→ **Work order**
Transcribe, word for word and without additions, each line below from the one containing "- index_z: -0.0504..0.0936" through the one containing "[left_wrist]", both ends included.

→ **Data extract**
◇ ◇ ◇ ◇ ◇ ◇ ◇

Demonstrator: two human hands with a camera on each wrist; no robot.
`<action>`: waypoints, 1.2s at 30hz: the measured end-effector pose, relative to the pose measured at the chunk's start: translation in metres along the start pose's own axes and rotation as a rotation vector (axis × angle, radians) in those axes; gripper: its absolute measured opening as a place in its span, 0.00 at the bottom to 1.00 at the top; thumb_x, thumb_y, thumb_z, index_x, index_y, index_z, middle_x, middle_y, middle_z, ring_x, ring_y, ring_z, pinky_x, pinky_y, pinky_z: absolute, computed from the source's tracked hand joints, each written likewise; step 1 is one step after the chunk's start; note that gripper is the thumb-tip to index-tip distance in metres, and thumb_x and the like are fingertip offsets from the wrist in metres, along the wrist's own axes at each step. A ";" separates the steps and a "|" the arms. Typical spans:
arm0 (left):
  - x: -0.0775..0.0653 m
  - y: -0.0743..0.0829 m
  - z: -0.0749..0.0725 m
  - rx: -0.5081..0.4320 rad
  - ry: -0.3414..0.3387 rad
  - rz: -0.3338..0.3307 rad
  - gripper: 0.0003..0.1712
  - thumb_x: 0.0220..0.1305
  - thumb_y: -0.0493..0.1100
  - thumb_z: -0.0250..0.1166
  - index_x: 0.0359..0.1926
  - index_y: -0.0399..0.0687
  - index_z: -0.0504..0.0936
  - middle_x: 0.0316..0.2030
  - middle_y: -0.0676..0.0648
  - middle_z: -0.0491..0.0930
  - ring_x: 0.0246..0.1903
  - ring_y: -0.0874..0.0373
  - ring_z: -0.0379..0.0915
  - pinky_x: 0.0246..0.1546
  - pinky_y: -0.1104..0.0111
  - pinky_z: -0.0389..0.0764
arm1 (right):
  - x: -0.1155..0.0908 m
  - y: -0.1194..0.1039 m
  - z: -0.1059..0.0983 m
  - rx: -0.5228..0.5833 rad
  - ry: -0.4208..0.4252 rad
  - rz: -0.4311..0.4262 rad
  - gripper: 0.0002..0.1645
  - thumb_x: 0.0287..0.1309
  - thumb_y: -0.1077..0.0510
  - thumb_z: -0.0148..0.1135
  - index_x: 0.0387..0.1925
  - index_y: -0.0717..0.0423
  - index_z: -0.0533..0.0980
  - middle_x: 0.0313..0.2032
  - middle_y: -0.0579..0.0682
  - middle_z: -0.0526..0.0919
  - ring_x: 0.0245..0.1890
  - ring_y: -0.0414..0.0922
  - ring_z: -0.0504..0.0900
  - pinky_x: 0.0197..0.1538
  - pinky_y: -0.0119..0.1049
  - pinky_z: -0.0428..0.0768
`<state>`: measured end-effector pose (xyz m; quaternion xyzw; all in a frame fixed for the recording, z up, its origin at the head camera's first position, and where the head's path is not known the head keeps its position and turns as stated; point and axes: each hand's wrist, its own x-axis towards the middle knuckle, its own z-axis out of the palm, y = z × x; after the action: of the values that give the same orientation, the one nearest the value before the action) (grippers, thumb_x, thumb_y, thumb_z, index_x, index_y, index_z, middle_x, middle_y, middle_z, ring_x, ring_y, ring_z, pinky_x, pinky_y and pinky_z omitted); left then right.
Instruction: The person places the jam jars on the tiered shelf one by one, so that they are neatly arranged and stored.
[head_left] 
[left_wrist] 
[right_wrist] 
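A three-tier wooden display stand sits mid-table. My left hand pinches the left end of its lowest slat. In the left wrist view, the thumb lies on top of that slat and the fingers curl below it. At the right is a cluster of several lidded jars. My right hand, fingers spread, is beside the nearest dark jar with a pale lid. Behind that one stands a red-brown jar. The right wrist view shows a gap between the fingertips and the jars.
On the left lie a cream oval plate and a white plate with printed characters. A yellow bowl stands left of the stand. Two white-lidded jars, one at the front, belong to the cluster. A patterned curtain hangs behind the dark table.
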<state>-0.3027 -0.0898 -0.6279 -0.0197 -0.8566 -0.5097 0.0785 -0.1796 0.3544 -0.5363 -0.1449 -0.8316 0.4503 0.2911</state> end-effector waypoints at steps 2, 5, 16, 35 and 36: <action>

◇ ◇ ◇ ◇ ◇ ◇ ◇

→ **Result of the task**
  - index_z: -0.0504..0.0936
  - middle_x: 0.0316..0.2030
  - middle_y: -0.0676..0.0648
  - middle_z: -0.0491..0.0930
  - ring_x: 0.0246..0.1903
  - ring_y: -0.0874..0.0373
  - ring_z: -0.0379..0.0915
  - pinky_x: 0.0246..0.1546
  - pinky_y: -0.1104..0.0111
  - pinky_z: -0.0389..0.0764
arm1 (right):
  - x: -0.1155..0.0908 m
  - y: -0.1194..0.1039 m
  - z: -0.1059..0.0983 m
  - rx: -0.5228..0.5833 rad
  - ry: -0.4208..0.4252 rad
  - rz: -0.4311..0.4262 rad
  - gripper: 0.0002..0.1645
  - thumb_x: 0.0287..0.1309
  - thumb_y: -0.1077..0.0510
  - thumb_z: -0.0148..0.1135
  - index_x: 0.0387..0.1925
  - index_y: -0.0717..0.0423
  - index_z: -0.0533..0.0980
  - middle_x: 0.0313..0.2032
  - middle_y: -0.0579..0.0682
  - middle_z: -0.0526..0.0919
  - ring_x: 0.0245..0.1890
  - ring_y: -0.0414..0.0922
  - ring_z: -0.0504..0.0900
  - pinky_x: 0.0197..0.1538
  - pinky_y: -0.0119..0.1049
  - pinky_z: -0.0428..0.0768
`<state>`: measured end-effector pose (xyz m; quaternion xyzw; all in a frame fixed for the recording, z up, its origin at the head camera's first position, and where the head's path is not known the head keeps its position and turns as stated; point and axes: each hand's wrist, its own x-axis towards the middle knuckle, its own z-axis out of the palm, y = z × x; after the action: of the values that give the same orientation, the one nearest the value before the action) (grippers, thumb_x, thumb_y, thumb_z, index_x, index_y, index_z, middle_x, middle_y, middle_z, ring_x, ring_y, ring_z, pinky_x, pinky_y and pinky_z omitted); left then right.
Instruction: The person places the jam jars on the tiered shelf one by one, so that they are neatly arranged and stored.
[head_left] 
[left_wrist] 

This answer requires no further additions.